__WORK ITEM__:
Reproduce exactly the lines of the material beneath, from the line that contains "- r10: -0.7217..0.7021" to the line that contains "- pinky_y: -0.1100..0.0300", both included, and no other lines.

__INFORMATION SUPPLIED__:
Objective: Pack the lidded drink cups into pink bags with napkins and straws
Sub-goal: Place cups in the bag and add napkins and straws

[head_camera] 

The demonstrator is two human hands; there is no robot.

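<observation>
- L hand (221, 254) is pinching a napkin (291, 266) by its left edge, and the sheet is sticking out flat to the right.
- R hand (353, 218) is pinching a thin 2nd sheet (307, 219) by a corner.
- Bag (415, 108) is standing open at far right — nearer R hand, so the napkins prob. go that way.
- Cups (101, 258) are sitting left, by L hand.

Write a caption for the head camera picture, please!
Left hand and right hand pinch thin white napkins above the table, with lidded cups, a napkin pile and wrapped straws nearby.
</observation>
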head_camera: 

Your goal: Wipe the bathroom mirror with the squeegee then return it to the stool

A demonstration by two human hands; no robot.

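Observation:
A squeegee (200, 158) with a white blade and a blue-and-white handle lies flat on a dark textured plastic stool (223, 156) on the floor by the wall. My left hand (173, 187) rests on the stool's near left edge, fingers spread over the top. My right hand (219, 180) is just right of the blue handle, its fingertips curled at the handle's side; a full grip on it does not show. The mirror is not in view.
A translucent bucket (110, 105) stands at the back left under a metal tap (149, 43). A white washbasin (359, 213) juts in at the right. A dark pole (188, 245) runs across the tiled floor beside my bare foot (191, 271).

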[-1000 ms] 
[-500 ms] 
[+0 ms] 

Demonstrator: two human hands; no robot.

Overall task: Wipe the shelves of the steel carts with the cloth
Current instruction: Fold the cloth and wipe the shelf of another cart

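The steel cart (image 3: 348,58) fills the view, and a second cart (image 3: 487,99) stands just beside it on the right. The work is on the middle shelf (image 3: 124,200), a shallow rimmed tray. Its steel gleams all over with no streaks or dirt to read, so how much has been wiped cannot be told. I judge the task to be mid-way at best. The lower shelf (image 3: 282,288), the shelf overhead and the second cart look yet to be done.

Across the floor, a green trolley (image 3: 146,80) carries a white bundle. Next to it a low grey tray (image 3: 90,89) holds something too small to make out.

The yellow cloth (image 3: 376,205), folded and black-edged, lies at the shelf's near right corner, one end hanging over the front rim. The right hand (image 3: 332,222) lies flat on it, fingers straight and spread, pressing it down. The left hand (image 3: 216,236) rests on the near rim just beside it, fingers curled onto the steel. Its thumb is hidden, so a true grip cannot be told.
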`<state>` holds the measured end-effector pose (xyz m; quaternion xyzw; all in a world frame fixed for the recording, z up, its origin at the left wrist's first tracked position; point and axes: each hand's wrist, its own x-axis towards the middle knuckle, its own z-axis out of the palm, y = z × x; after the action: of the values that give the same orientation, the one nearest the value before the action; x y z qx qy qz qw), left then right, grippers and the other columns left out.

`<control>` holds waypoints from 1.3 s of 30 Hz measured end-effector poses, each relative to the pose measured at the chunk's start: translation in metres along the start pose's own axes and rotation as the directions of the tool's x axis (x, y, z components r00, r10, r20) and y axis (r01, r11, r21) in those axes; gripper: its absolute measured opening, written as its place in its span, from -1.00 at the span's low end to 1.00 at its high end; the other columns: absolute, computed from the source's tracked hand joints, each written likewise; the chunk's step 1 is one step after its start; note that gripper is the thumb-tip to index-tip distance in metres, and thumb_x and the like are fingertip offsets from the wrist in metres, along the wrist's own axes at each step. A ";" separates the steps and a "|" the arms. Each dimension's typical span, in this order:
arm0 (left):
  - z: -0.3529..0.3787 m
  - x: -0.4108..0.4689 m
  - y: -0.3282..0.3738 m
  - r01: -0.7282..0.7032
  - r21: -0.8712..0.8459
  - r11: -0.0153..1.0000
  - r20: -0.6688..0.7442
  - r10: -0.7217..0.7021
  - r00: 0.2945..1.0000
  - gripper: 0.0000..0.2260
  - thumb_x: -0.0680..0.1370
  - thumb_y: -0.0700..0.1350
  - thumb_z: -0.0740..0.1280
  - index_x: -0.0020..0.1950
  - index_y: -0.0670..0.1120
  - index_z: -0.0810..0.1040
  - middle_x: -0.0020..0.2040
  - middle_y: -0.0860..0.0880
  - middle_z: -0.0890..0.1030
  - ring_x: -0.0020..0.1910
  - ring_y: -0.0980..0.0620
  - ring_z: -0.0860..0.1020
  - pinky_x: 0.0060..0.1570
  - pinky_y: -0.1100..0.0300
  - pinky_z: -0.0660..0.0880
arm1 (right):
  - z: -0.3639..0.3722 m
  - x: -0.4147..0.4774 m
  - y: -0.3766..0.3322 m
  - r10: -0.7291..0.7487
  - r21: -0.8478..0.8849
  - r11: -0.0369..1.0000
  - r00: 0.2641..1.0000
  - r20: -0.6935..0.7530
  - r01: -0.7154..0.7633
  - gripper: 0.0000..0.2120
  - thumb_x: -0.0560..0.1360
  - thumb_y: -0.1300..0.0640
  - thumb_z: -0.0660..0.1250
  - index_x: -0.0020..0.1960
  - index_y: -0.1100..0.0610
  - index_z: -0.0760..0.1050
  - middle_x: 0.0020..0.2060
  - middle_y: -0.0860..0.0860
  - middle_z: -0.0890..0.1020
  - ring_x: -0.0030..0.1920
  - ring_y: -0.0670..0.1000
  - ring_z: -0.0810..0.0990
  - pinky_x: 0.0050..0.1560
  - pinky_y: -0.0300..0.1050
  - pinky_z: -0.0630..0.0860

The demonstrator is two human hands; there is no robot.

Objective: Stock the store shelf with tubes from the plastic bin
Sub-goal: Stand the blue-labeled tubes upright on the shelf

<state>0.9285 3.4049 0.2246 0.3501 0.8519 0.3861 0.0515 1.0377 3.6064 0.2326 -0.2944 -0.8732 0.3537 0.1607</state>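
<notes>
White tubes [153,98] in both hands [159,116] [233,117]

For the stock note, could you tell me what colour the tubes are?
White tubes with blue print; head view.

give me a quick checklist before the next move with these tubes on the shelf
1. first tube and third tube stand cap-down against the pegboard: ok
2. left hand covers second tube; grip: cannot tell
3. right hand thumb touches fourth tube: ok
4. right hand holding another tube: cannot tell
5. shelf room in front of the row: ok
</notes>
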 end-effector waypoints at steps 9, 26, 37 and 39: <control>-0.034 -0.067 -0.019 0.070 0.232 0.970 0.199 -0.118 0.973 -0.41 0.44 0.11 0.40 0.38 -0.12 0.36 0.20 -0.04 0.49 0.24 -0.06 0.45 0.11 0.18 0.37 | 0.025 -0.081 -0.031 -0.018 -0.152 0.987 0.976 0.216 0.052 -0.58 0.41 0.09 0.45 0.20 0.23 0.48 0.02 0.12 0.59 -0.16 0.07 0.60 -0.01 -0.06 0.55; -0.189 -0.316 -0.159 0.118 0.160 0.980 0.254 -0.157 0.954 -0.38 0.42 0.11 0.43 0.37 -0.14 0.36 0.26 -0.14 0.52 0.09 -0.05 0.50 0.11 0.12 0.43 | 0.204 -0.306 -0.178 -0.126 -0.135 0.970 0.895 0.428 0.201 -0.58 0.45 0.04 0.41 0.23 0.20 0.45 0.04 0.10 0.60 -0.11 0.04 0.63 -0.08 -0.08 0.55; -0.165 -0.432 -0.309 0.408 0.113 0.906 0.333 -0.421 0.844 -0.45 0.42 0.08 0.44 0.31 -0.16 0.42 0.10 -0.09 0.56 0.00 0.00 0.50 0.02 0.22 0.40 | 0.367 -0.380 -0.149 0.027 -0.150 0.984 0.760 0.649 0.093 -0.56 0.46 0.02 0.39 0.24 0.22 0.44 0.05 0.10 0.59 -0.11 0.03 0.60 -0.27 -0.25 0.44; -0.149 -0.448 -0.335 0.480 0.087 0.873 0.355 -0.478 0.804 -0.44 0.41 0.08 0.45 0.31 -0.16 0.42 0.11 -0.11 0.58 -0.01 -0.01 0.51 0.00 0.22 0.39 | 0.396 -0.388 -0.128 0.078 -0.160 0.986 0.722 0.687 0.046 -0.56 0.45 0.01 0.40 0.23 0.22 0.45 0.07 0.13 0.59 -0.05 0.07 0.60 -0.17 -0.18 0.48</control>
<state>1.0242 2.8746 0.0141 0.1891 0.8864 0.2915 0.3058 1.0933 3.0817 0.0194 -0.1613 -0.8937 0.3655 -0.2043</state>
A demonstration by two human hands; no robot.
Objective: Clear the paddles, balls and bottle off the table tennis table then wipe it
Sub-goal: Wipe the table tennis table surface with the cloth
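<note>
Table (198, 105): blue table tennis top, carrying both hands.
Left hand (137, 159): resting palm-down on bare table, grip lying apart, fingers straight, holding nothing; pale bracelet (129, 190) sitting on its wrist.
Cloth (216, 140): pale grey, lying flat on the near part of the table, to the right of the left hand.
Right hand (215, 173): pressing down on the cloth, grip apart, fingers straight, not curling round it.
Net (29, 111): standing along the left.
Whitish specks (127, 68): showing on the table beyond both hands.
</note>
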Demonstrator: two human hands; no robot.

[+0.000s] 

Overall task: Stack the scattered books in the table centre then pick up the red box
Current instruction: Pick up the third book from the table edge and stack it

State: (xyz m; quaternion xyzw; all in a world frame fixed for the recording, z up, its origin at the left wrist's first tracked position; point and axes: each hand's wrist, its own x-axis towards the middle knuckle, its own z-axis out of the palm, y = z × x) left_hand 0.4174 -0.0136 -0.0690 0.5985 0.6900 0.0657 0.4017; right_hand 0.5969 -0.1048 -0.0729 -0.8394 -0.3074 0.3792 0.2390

__ANSWER TO THE PROBLEM__:
  - r10: -0.7217..0.7021
  - r00: 0.2945..1.0000
  - gripper: 0.0000..0.2260
  - thumb_x: -0.0680..0.1370
  - thumb_y: -0.0700..0.1350
  - thumb_z: -0.0740..0.1280
  - index_x: -0.0020..0.1950
  - index_y: -0.0670..0.1120
  - index_z: -0.0810..0.1040
  - middle_x: -0.0020..0.2040
  - middle_y: -0.0860..0.0880
  - middle_z: -0.0890..0.1030
  - ring_x: -0.0020..0.1910
  - ring_y: -0.0980..0.0620
  - ring_z: -0.0860..0.1020
  - pinky_x: 0.0060..0.1570
  - pinky_y: -0.1100..0.0300

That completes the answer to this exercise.